The first deliverable for our project included in the identification of static images. We applied several feature extraction methods, each with varying levels of predictive success outlined below. We used the ASL Alphabet dataset from Kaggle found here.
The table on the left shows cross validation and test results for each feature extraction method. All methods used the AdaBoost classifier with the same hyperparameters (max tree depth of 3 and 1000 estimators). The result shown is the mean score across all folds of 10-fold cross validation with 87,000 training examples (3,000 per class). The score for each fold is the subset accuracy, which is a harsh metric. We used a small dataset of 29 images, one for each class, to test the trained classifier. The results shown are the percentage of correctly identified examples.
The downsampling method performed surprisingly well. ORB performed much worse than we expected. SIFT, DWT, and especially SURF performed the best. Since we have a 29 class dataset, we expect simply guessing to yield an accuracy of 3.4%. All of the featurization methods performed far better than that.
After finishing feature extraction and training our machine learning algorithm on each of the feature extraction methods, we built a simple app that is a capable of classifying hand gestures in real time. The app takes live video feed from a camera such as a laptop webcam and tries to identify which hand gestures appear within a 200x200 window on the image. The video is displayed to the user with the box in which the app looks for gestures highlighted and the predicted current gesture drawn on top.
The demo seen on the left is not as accurate as the validation and test results led us to assume. The video used the classifier trained using the SURF features which was our best feature extraction method. The feature extraction and classification is performed only on the red box in the video. This method consistently did a great job of identifying when there was no symbol shown. However, it had trouble identifying other symbols. Depending on the feature extraction method, some symbols were easier to identify than others. As the video shows, the SURF method could identify S, N, and M occasionally and before we recorded this demo it also did a good job with other symbols like W, R, and C.

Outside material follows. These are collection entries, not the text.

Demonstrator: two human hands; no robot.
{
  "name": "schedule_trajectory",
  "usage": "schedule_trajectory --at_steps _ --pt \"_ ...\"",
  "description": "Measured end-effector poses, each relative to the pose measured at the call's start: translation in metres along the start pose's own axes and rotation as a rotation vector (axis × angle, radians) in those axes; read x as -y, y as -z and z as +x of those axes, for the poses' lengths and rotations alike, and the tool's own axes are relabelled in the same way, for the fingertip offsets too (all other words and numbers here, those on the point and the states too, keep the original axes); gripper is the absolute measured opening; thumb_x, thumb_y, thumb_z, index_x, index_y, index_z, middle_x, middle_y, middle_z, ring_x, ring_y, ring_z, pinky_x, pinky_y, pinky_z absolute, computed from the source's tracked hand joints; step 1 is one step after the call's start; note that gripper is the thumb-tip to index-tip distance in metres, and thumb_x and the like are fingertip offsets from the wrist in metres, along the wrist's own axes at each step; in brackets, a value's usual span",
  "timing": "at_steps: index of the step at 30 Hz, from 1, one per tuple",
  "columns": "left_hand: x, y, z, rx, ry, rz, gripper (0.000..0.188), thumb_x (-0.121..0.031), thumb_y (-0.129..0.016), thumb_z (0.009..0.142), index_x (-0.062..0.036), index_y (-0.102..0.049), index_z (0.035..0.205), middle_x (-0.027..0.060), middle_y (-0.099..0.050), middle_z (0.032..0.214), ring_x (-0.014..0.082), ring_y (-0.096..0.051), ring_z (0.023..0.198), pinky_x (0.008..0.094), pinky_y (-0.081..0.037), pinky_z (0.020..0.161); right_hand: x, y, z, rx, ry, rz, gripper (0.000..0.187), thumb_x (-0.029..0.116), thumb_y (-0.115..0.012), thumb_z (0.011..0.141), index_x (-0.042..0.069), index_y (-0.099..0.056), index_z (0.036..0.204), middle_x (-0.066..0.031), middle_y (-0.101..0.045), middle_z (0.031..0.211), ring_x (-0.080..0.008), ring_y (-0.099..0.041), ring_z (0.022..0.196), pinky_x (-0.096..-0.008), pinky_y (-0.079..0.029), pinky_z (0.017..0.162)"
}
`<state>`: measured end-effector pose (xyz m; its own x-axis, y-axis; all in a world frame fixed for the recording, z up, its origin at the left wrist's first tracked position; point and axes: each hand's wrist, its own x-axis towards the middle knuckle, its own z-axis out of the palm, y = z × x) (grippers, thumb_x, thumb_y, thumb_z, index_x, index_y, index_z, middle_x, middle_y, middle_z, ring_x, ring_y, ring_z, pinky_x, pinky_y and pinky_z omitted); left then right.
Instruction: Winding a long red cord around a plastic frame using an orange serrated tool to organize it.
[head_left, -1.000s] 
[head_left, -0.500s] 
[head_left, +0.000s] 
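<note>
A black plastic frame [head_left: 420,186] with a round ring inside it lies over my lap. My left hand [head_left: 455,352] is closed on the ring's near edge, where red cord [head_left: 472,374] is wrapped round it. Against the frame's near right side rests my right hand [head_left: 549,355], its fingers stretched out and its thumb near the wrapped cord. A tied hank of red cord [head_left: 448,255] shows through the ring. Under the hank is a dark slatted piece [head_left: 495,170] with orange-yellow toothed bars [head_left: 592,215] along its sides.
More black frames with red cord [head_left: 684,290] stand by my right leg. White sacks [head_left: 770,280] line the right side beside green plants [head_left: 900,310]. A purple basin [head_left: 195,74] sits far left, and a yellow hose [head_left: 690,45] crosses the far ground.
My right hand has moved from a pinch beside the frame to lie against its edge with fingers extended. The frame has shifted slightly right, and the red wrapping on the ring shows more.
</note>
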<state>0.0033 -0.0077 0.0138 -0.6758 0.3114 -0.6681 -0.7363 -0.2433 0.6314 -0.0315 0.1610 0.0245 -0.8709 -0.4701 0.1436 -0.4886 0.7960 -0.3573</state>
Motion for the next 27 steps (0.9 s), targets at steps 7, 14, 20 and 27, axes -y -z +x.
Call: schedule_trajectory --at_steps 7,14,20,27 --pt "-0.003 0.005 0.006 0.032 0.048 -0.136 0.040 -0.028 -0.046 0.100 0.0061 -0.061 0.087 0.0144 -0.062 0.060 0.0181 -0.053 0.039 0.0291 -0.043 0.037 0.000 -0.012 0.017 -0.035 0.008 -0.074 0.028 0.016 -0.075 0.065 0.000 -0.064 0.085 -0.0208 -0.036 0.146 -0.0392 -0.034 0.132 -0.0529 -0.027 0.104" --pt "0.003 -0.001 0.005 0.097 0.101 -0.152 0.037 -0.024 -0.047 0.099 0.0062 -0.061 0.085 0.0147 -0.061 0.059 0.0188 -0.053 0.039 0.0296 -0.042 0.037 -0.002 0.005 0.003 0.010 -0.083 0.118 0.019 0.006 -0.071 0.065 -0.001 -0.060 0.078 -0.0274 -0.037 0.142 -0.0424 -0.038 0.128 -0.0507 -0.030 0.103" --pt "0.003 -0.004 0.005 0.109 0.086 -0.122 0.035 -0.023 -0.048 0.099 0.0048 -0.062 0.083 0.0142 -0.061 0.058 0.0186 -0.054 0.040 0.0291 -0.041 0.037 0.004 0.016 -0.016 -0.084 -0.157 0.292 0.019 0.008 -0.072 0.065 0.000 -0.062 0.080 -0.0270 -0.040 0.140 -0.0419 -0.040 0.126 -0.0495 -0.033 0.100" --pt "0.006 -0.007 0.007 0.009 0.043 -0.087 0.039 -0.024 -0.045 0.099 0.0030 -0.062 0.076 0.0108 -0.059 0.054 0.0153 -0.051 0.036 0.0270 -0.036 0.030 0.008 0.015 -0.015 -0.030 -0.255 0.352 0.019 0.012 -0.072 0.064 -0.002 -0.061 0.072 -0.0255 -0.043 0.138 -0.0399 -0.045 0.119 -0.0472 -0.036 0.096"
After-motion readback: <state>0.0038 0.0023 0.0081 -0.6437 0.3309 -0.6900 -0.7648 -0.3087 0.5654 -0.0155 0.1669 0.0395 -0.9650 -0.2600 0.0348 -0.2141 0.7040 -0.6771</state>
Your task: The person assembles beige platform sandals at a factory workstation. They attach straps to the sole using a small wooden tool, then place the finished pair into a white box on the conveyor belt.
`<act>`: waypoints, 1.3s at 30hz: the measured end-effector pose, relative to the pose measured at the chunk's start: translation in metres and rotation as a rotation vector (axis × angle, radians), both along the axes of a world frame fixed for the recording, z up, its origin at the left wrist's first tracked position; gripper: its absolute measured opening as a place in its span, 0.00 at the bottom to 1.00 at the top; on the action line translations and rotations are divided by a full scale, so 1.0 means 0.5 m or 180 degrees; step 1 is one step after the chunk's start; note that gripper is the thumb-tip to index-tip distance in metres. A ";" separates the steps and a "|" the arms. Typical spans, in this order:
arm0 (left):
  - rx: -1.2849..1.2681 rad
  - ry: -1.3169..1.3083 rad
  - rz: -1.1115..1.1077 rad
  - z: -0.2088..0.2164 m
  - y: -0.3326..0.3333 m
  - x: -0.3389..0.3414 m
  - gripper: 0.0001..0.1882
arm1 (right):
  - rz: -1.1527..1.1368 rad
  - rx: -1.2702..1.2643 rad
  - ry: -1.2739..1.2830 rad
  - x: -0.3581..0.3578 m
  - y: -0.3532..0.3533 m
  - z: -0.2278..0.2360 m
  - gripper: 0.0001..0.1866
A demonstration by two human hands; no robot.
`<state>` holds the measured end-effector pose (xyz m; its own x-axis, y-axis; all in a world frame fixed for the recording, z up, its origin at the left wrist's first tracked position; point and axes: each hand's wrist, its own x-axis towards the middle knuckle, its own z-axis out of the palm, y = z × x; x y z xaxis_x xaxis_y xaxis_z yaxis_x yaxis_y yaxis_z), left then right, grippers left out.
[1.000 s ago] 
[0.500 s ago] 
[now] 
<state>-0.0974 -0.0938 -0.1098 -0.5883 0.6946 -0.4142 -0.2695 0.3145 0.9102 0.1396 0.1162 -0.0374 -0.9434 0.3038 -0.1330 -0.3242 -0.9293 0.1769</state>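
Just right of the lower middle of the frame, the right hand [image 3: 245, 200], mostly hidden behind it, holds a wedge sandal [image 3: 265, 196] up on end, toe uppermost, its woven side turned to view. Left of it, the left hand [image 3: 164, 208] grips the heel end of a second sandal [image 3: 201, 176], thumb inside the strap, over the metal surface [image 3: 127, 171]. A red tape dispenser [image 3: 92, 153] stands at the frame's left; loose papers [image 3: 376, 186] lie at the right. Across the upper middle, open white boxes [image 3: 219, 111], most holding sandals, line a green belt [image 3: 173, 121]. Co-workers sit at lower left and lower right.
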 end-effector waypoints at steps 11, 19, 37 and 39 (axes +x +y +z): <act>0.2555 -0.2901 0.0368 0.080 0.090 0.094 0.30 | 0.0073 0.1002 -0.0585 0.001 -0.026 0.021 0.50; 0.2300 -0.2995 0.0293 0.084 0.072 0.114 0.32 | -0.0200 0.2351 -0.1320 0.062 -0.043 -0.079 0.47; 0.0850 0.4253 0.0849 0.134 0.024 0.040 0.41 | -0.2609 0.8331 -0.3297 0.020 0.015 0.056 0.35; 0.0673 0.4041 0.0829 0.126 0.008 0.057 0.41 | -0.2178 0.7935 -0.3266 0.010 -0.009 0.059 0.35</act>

Live symbol recognition provides many more challenges than static image classification which our algorithm was trained to do. There are also issues with the dataset we used. There are examples of images from the Kaggle dataset throughout and it is easily noticed that each image always has the same background, the same lighting conditions, and the same person doing the hand gesture. This proves detrimental to the learning algorithm as it cannot learn to ignore distracting characteristics present in the live video shown to the left.